Tags from post content widget?

Topics: Controls
May 8, 2012 at 2:16 AM

Is there any consideration for a widget that strips out articles, prepositions, pronouns, etc, from Post text to create a list of unique/most common words that can then be used to populate the Tags field at creation time? I'm creating a site that queries Wikipedia, Flickr, Google, YouTube, etc. dynamically based on tag/keywords from the main post; an ability to auto generate a Top X or some other list would be a huge time saver.

 

Thanks

 

May 8, 2012 at 1:54 PM
Edited May 8, 2012 at 5:01 PM

That could be a quite an interesting exercise, possibly quite time consuming but also quite useful. First thoughts, you would need a lexicon (in your chosen language) containing all the "prepositions, pronouns, etc" as a lookup table of terms not to consider for tagging. Out of the remaining candidate words it would be fairly straight forward to select the most frequent terms, the tricky part might be in defining what the criteria would be for "unique" words and how to handle that e.g. word variations: quick and quickly, mouse and mice, define and defining etc - perhaps there could be some manual input to select the desired word variation.

May 11, 2012 at 5:09 PM

Good points. It would be possible to create a quite elegant word matching algorithm using content analytics, but even just a simple parser with a basic lookup table would be useful for automated blog posting, for example tweeting a blog entry and having new entry be auto tagged. 

May 11, 2012 at 7:15 PM

Oddly enough, I have been playing around with this today on a test rig.

I was curious to see just what kind of results you would get by removing prepositions, pronouns and conjunctions, stemming the words (to handle word variations) and picking out the most frequent.

Here's some test text:

Tablets Driving Mobile TV Viewing

A report from leading analyst firm Juniper Research has revealed that Mobile TV viewing is being driven by tablet computers. With more mediums for mobile TV viewing than ever before it has long been predicted that significant mobile TV viewership was an inevitability. What has been less certain is how consumers would choose to enjoy the ‘anytime, anywhere’ phenomenon. Juniper suggests that by 2014 mobile TV viewing will reach an average of 3 hours per month on tablets. Mobile content and applications specialist and report author Charlotte Miller believes it is only a matter of time before mobile TV is embedded in everyday social culture: Consumers are already accustomed to timeshifting thanks to PVRs such as TiVo and Sky+; what mobile TV allows them to do is placeshift.
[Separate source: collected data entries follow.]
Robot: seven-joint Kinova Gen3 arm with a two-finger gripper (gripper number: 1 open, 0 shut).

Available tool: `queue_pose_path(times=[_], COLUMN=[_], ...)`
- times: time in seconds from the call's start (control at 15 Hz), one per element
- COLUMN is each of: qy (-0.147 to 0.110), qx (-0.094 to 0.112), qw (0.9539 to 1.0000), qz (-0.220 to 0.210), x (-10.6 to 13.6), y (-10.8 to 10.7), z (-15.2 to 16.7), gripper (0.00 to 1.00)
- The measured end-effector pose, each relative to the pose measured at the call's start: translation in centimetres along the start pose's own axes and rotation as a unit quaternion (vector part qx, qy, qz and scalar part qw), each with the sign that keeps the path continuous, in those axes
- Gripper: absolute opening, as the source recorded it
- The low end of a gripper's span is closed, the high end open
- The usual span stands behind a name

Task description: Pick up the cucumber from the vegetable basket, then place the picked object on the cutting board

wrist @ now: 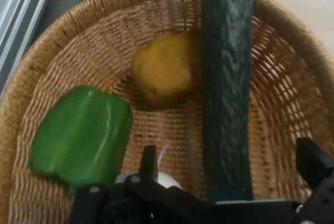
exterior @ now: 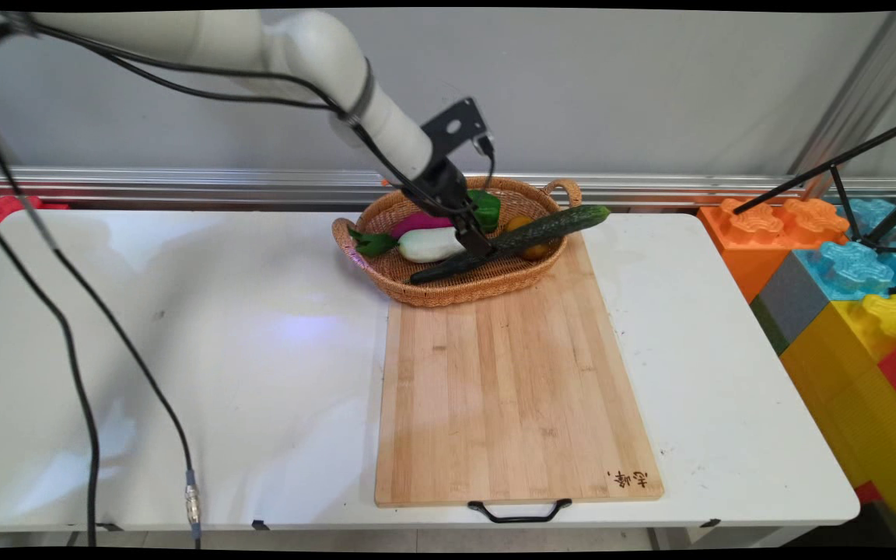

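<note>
The pincer (exterior: 477, 243) reaches down into a wicker basket (exterior: 448, 294) that stands at the far end of a wooden cutting board (exterior: 510, 389) on the white bench (exterior: 183, 350). In the main view its tip sits right at a long dark cucumber (exterior: 549, 229), which lies slanted across the basket with its far end sticking out over the right rim. The hand view shows what the main view does not: the two fingers (wrist: 313, 161) stand apart, one on each side of the cucumber (wrist: 227, 88), neither visibly pressing it, so the pincer is spread around the cucumber rather than clamped on it.

The hand view also gives a clear look at a yellow-brown round fruit (wrist: 164, 70) touching the cucumber's side and a green pepper (wrist: 83, 135) well beside it on the basket's (wrist: 62, 41) woven floor. In the main view the fruit (exterior: 522, 225) peeks out only partly behind the cucumber, and the pepper (exterior: 487, 208) is half hidden by the arm.

Only the main view shows a white radish-like vegetable with green leaves (exterior: 425, 244) and a purple vegetable (exterior: 417, 224) just behind it, both in the basket's left half. It also shows the board's black handle (exterior: 519, 513) at the near edge, and coloured foam blocks (exterior: 845, 264) to the right of the bench.
</note>
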Motion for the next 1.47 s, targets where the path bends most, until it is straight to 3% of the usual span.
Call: queue_pose_path(times=[0.33,0.4,0.93,1.13,1.47], qy=[-0.002,-0.002,-0.002,0.005,0.019], qx=[0.005,0.004,0.0,0.003,0.028], qw=[0.9999,0.9999,0.9999,0.9999,0.9993], qz=[0.011,0.013,0.016,0.015,0.018], x=[0.5,0.6,1.1,2.1,5.0], y=[0.0,0.1,1.4,1.9,3.4], z=[4.1,4.5,5.4,4.3,0.2], gripper=[1.0,0.0,0.0,0.0,0.0])
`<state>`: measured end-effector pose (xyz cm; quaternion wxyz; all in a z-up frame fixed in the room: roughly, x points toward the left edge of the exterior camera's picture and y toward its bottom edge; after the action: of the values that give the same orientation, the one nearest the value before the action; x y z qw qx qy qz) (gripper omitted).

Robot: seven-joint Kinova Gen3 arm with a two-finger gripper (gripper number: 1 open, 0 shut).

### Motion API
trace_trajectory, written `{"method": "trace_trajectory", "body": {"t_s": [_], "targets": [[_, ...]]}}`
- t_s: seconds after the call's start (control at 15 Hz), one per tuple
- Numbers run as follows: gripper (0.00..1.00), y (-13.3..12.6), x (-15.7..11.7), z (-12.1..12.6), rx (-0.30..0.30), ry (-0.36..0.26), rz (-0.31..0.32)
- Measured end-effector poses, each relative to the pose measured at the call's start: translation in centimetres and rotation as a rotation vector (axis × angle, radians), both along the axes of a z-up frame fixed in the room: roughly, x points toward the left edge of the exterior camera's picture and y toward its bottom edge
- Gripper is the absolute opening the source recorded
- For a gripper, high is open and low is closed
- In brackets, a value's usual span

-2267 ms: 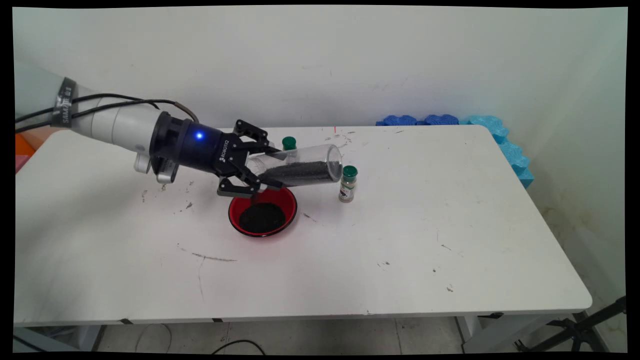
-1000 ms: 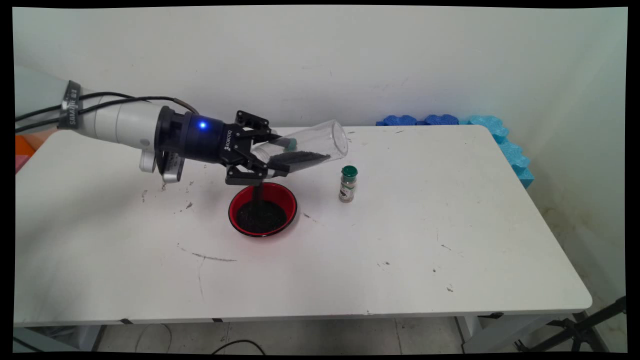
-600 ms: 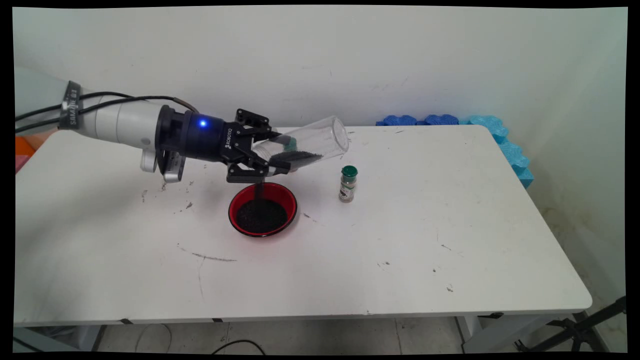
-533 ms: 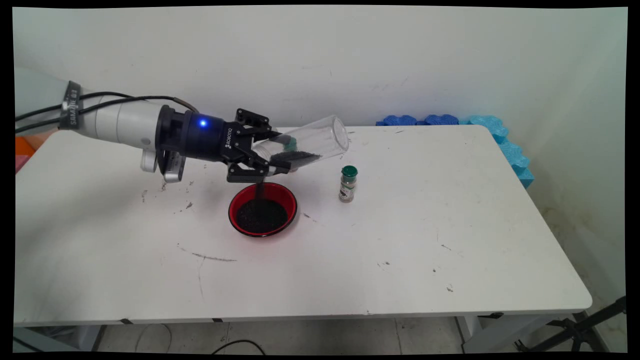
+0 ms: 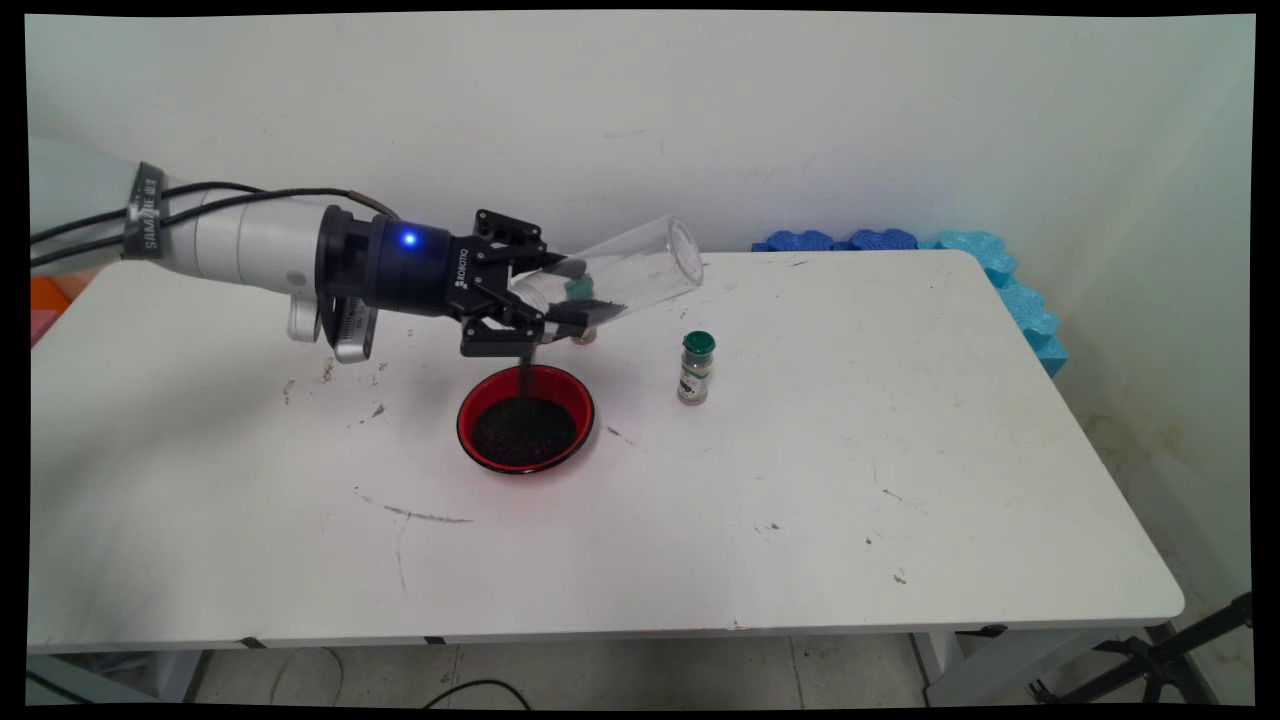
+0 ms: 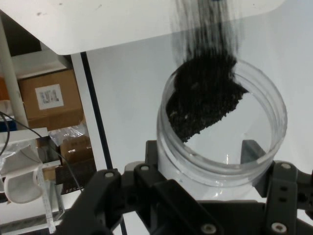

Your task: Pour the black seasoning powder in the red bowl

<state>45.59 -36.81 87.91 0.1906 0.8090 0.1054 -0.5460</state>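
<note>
Above the desk, left of centre, the hand clamps a clear jar, tilted mouth-down, black grains streaming into the red bowl. A green-capped bottle stands just right; broad bare desk lies toward the right edge.

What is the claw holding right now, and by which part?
The claw holds a clear jar of black grains, gripped near its open mouth, tipped over the red bowl.

Place: robot lab or test room.
Signs: scuffed white table, bare wall, blue foam pads, stacked cardboard boxes.
</note>
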Motion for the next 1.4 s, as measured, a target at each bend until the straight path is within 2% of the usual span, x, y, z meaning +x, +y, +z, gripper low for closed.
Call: {"method": "trace_trajectory", "body": {"t_s": [0.87,1.4], "targets": [[0.0,-0.09,-0.04,0.19,-0.01,0.05,0.037],[0.0,0.11,0.4,-0.17,0.038,0.098,0.073]]}}
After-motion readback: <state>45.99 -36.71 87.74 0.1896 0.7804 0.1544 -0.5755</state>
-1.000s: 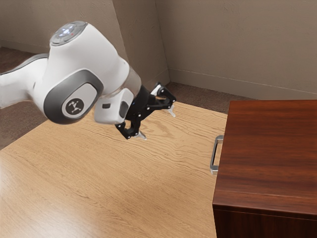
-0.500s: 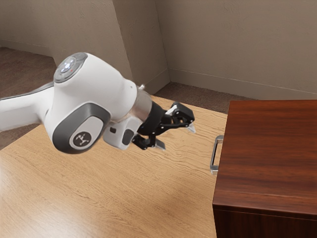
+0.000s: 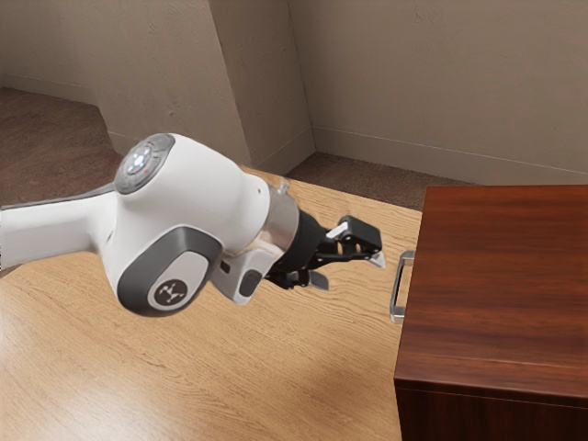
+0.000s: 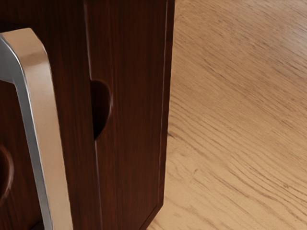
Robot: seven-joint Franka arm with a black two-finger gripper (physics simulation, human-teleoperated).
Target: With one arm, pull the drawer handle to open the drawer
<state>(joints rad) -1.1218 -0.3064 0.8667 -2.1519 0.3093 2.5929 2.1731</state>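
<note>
My arm [image 3: 184,234] reaches from the exterior view's left over the table [image 3: 138,367], my hand [image 3: 347,270] open and empty. Near it but untouched, the silver drawer handle [image 3: 398,287] stands upright on the dark wooden drawer unit [image 3: 501,276].

One white arm [image 3: 184,239], one black claw [image 3: 350,272], one drawer unit [image 3: 501,285], one metal handle [image 3: 399,285], one table [image 3: 184,377]
</note>
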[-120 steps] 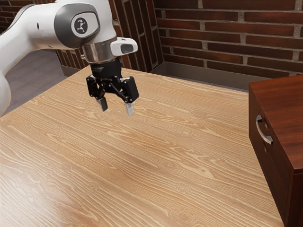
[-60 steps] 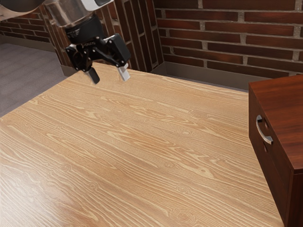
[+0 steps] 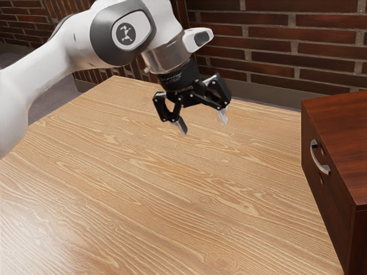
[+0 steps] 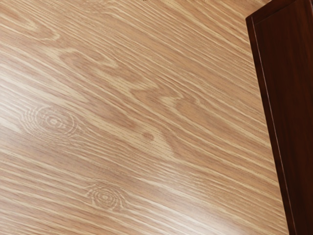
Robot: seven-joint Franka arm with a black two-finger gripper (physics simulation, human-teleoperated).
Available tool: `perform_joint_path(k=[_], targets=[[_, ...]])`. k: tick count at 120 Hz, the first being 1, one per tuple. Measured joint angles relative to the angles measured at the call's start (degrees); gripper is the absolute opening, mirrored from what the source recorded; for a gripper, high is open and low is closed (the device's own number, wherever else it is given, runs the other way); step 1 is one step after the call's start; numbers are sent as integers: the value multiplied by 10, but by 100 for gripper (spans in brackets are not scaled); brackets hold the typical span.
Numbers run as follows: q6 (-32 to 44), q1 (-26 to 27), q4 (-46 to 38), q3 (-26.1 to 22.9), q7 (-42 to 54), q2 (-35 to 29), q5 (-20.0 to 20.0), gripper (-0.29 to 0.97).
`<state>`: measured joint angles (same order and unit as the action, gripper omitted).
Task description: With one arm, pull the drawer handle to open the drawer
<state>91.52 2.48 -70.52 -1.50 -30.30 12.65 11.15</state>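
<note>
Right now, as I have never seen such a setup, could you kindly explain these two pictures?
This is a simulated white robot arm ending in a black two-finger pincer. One picture comes from a camera beside the arm, the other from a camera on its hand. The pincer hangs open above a wooden table, holding nothing. At the exterior view's right stands a dark wooden drawer cabinet with a metal handle, apart from the pincer. The hand camera sees the tabletop and part of the cabinet.

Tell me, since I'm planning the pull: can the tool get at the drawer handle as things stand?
Probably yes. The tool hangs open above the table, and nothing stands between it and the drawer handle on the front of the cabinet.
</note>
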Motion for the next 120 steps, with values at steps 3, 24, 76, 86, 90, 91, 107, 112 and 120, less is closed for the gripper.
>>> perform_joint_path(k=[3,24,76,86,90,91,107,112,120], targets=[[7,2,-4,0,-6,1,0,68],[57,16,-37,0,-46,7,0,68],[112,25,-38,-1,-172,35,-1,68],[123,30,-38,-2,-190,47,-4,68],[127,31,-38,-4,-196,50,-7,68],[128,32,-38,-5,-198,51,-8,68],[138,33,-37,-20,-220,59,-15,68],[140,35,-38,-22,-226,59,-17,68],[144,36,-50,-27,-235,55,-19,68]])
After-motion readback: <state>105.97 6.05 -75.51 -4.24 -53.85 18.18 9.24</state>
This allows users to watch their pay-TV content anytime, anywhere and on any device – the TV experience is no longer confined to the home. ”The appeal of tablet next to other portable devices is palpable in relation to mobile TV viewing. With modest yet engaging screen size tablets allow users to explore content (revealing features such as plot synopses and character biographies) giving a truly interactive experience. Juniper also stated that although streamed mobile TV viewing on smartphones was set to soar to 240 million by 2014, companies should be focussing on penetrating time-critical broadcasting as users are most likely to absorb breaking news on their smartphone. 

Here's the results:

Top Ten Key words

mobile (10), tv (10), viewing (6), tablets (5), juniper (3), content (3), allows (3), users (3), report (2), consumers (2)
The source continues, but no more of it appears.